Exercise prompt: Output every entry exactly as written, but omit the pictures.

BEGIN Data

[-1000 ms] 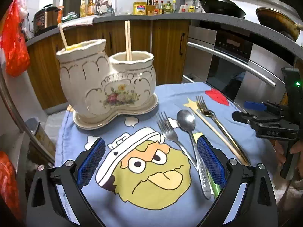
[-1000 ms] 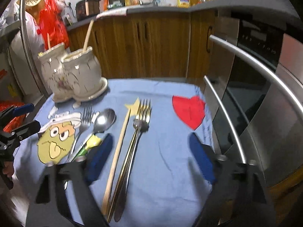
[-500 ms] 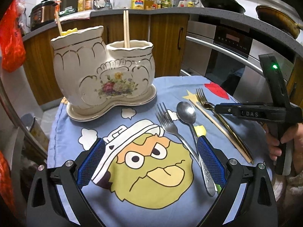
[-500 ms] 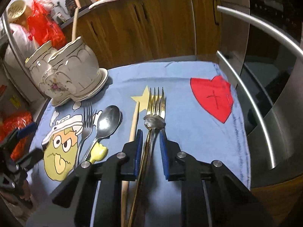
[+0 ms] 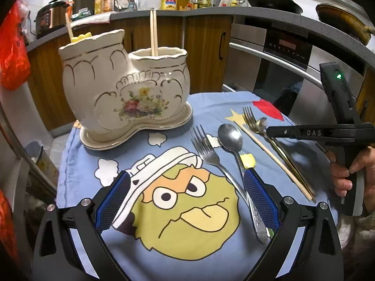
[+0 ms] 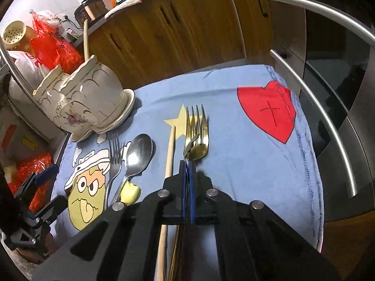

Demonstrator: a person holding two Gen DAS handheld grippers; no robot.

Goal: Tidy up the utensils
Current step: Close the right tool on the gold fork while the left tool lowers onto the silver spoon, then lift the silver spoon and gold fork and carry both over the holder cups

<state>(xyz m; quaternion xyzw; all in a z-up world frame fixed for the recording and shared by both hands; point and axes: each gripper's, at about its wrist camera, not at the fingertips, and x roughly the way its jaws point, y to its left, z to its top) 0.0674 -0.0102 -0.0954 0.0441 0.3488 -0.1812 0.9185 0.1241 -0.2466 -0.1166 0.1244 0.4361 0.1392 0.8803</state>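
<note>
My right gripper is shut on the thin handle of the small gold spoon, just behind its bowl, which tilts on edge over the gold fork. A wooden chopstick lies just left of it. From the left wrist view the right gripper reaches in from the right, held by a hand. My left gripper hangs open over the cartoon face, nothing between its fingers. The silver fork and silver spoon lie by its right finger. The cream ceramic holder stands at the back left with chopsticks in it.
A blue cartoon cloth covers the small table. A yellow-ended utensil lies under the silver spoon. Oven handles run close along the table's right edge. Wooden cabinets and a cluttered counter stand behind.
The right gripper's jaws came together around the gold spoon's handle, and the gripper rolled and dropped slightly. The left gripper stayed open and hardly moved.
</note>
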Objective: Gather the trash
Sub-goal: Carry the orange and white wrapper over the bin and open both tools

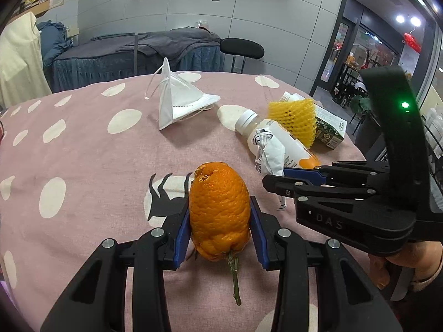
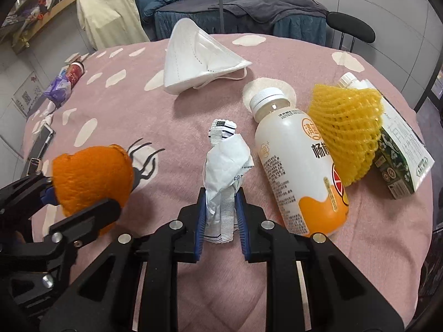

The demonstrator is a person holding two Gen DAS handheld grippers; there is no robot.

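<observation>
The left hand-held gripper (image 1: 220, 221) is pointing down and squeezing its two blue pads against something it is holding, while the right hand-held gripper (image 2: 220, 207), held by a hand (image 1: 401, 265), is pinching its pads tight too.

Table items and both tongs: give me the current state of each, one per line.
Left tongs: shut on the orange peel.
Orange peel: upright, stem down, pinched.
Right tongs: shut on the crumpled wrapper.
Crumpled wrapper: scrunched, standing between the pads.
Bottle: lying on its side, capped.
Face mask: folded, lying loose.
Yellow foam net: resting against bottle and carton.
Carton: lying flat.
</observation>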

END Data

Problem solution:
[-1000 ms] 
[-1000 ms] 
[-500 ms] 
[-500 ms] 
[+0 ms] 
[+0 ms] 

Demonstrator: a person holding two Gen DAS handheld grippers; no robot.

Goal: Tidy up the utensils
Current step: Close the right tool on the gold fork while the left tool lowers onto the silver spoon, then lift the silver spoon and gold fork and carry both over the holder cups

<state>(xyz m; quaternion xyzw; all in a z-up world frame fixed for the recording and shared by both hands; point and axes: each gripper's, at about its wrist camera, not at the fingertips, and x roughly the way its jaws point, y to its left, z to its top) 0.0674 -0.0102 -0.0954 0.0441 0.3488 -0.1812 0.9185 0.1241 -0.2466 -0.1166 0.1244 0.4361 0.1392 0.8803</state>
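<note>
My right gripper is shut on the thin handle of the small gold spoon, just behind its bowl, which tilts on edge over the gold fork. A wooden chopstick lies just left of it. From the left wrist view the right gripper reaches in from the right, held by a hand. My left gripper hangs open over the cartoon face, nothing between its fingers. The silver fork and silver spoon lie by its right finger. The cream ceramic holder stands at the back left with chopsticks in it.
A blue cartoon cloth covers the small table. A yellow-ended utensil lies under the silver spoon. Oven handles run close along the table's right edge. Wooden cabinets and a cluttered counter stand behind.
The right gripper's jaws came together around the gold spoon's handle, and the gripper rolled and dropped slightly. The left gripper stayed open and hardly moved.
</note>
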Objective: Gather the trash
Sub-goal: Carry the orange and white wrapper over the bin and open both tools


The demonstrator is a person holding two Gen DAS handheld grippers; there is no robot.

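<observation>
The left hand-held gripper (image 1: 220, 221) is pointing down and squeezing its two blue pads against something it is holding, while the right hand-held gripper (image 2: 220, 207), held by a hand (image 1: 401, 265), is pinching its pads tight too.

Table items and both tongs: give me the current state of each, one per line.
Left tongs: shut on the orange peel.
Orange peel: upright, stem down, pinched.
Right tongs: shut on the crumpled wrapper.
Crumpled wrapper: scrunched, standing between the pads.
Bottle: lying on its side, capped.
Face mask: folded, lying loose.
Yellow foam net: resting against bottle and carton.
Carton: lying flat.
</observation>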

There's nothing left to add to the output.